Toujours prisée des visiteurs, la fête des Lumières commence toutefois à lasser entre Rhône et Saône. Plusieurs candidats aux municipales proposent de réenchanter son modèle copié partout dans le monde, en retrouvant le sens initial de cet évènement.

La fête des Lumières à Lyon – et ses 2 millions de visiteurs annuels – est-elle à bout de souffle ? Après 25 ans de festivités, les projections sur les façades et les œuvres éparpillées un peu partout dans la ville semblent avoir perdu de leur magie avec le temps. Imaginée sous Raymond Barre en 1999 et propulsée par Gérard Collomb au début des années 2000, la fête des Lumières est le produit d’une époque : celle de la compétition entre les villes pour attirer la masse de touristes que charrie l’émergence des compagnies aériennes low-cost.

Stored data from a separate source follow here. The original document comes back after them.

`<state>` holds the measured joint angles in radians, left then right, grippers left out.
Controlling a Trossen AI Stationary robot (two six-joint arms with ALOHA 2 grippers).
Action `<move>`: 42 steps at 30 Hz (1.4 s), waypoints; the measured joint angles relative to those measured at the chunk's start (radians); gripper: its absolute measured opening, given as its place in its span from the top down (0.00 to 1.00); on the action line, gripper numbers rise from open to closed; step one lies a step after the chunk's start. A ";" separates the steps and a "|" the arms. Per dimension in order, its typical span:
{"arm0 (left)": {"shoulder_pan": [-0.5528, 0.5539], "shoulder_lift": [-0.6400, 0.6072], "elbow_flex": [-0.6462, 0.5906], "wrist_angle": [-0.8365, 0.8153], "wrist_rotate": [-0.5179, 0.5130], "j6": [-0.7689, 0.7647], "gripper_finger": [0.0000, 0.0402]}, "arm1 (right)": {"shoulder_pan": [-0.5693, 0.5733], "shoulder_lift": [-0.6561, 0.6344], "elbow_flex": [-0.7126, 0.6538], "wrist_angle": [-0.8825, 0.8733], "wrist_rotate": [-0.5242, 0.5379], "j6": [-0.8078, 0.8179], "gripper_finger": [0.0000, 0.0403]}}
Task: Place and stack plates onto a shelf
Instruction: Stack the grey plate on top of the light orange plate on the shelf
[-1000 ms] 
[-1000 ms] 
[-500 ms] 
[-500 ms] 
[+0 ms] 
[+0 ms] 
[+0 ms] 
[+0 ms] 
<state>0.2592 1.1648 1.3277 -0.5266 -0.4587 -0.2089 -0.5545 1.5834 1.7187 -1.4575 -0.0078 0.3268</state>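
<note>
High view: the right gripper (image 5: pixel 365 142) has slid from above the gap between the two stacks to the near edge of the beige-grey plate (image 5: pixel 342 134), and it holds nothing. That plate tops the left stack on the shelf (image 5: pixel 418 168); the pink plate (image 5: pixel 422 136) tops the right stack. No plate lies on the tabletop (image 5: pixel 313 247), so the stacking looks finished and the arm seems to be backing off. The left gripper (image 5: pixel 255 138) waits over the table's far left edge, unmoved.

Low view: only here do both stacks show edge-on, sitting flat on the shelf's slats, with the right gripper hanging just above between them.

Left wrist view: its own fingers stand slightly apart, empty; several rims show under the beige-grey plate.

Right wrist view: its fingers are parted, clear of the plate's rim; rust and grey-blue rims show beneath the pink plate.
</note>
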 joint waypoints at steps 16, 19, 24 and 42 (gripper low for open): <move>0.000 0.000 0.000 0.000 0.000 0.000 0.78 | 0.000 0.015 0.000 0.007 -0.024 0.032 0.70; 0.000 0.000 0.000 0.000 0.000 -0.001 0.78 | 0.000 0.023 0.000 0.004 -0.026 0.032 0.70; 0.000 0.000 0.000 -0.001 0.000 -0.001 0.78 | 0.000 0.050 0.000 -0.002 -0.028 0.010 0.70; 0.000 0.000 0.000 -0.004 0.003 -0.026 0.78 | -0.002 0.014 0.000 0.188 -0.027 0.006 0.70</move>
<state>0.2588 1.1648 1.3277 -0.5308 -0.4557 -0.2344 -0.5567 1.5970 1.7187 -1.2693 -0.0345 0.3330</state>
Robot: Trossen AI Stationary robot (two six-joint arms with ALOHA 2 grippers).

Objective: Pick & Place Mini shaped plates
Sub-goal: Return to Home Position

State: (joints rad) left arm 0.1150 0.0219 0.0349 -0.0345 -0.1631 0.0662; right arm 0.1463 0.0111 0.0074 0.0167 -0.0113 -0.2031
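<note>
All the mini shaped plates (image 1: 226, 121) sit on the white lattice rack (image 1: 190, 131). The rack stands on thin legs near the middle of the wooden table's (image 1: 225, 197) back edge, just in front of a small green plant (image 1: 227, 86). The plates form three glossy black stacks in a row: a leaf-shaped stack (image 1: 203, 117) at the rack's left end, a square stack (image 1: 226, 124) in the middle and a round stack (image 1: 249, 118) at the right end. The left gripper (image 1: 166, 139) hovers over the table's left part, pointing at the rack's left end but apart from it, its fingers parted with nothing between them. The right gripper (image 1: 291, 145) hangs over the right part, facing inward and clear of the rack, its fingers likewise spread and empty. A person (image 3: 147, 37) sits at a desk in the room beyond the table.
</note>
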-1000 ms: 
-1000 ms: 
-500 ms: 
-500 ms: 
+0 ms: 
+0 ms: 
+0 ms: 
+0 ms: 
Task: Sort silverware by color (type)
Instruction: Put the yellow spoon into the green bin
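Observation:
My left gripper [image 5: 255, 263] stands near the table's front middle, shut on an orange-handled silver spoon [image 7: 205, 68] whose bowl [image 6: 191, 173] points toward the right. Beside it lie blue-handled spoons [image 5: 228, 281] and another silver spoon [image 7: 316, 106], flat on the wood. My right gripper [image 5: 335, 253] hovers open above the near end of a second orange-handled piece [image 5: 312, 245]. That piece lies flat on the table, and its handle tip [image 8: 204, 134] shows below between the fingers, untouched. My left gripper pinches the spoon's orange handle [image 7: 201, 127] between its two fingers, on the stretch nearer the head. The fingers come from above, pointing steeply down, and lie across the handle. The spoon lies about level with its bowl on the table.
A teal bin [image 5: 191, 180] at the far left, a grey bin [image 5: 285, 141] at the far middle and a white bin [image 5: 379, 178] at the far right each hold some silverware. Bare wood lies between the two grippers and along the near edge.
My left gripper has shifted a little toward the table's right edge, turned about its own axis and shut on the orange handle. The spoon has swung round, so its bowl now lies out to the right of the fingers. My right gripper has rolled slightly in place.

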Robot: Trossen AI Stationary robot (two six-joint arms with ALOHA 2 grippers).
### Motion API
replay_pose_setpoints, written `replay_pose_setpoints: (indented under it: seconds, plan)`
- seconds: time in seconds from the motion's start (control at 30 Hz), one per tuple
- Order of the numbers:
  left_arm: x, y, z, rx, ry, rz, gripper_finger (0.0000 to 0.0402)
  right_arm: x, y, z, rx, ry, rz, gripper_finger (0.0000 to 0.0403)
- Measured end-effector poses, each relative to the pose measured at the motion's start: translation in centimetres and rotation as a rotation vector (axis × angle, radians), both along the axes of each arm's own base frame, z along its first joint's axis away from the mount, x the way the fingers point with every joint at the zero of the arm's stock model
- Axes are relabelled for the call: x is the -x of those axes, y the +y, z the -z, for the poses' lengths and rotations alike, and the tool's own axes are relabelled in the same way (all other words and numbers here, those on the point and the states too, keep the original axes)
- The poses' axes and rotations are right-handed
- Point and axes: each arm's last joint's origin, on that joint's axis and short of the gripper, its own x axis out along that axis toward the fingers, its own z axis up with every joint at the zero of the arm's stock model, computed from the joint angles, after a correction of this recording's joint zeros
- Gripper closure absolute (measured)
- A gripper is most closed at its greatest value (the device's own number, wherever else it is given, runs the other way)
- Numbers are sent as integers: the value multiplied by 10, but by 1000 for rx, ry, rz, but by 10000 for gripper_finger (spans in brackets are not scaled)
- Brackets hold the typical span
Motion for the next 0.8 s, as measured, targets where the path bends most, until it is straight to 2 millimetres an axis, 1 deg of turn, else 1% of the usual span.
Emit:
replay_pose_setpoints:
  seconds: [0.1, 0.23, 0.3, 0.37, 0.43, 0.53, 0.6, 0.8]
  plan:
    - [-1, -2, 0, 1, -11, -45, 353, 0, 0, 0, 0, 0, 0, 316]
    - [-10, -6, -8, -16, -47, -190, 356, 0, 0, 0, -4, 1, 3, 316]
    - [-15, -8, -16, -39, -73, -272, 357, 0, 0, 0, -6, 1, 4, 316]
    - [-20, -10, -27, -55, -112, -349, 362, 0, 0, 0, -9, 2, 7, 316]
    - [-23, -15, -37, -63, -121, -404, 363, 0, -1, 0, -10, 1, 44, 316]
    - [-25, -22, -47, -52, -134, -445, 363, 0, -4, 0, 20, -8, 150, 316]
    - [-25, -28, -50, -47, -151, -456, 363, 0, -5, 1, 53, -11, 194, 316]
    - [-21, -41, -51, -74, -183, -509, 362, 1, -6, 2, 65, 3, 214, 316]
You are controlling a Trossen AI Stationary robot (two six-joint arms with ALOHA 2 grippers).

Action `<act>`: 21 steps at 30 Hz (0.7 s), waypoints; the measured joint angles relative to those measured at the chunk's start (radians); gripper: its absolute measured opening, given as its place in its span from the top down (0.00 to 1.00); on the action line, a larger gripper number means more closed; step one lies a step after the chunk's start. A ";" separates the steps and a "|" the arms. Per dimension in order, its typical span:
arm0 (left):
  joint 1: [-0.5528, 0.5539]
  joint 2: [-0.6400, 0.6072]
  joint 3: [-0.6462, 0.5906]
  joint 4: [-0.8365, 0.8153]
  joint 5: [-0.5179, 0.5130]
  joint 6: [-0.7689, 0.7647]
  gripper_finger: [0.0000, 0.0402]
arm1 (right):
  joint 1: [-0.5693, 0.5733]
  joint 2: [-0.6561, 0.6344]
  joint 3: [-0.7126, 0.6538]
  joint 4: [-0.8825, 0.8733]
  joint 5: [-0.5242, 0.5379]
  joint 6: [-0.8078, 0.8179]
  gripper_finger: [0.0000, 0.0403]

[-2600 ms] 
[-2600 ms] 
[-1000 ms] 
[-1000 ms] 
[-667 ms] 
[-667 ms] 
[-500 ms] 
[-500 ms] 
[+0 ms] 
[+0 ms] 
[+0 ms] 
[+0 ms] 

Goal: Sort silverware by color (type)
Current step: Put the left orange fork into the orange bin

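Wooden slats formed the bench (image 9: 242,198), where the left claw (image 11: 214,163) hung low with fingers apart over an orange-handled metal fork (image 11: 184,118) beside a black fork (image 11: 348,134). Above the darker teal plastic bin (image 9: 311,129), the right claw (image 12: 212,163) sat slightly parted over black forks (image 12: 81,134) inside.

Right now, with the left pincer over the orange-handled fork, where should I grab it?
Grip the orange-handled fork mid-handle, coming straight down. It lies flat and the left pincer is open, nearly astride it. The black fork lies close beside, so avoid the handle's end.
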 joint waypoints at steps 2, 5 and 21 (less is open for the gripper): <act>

Lyon a alors pour modèle Barcelone et au plus fort de sa notoriété, l’événement aurait attiré jusqu’à 4 millions de personnes, selon les chiffres donnés alors par Gérard Collomb. «Gérard avait tendance à exagérer. On était probablement pas loin des 3 millions, mais il faut se souvenir que l’événement avait lieu partout en ville», glisse un proche de l’ancien maire. Et ce mélange de chauvinisme et d’exagération parfaitement assumé par Gérard Collomb fonctionnait. Lyon, ville de passage, est redevenue un lieu de destination pour les touristes français et internationaux. Mais 25 ans plus tard, la formule semble avoir vieilli. Les mappings – ces projections sur les façades d’immeubles pour leur donner une nouvelle dimension – se sont popularisés partout dans le monde, et Lyon ne fait plus vraiment figure d’exception.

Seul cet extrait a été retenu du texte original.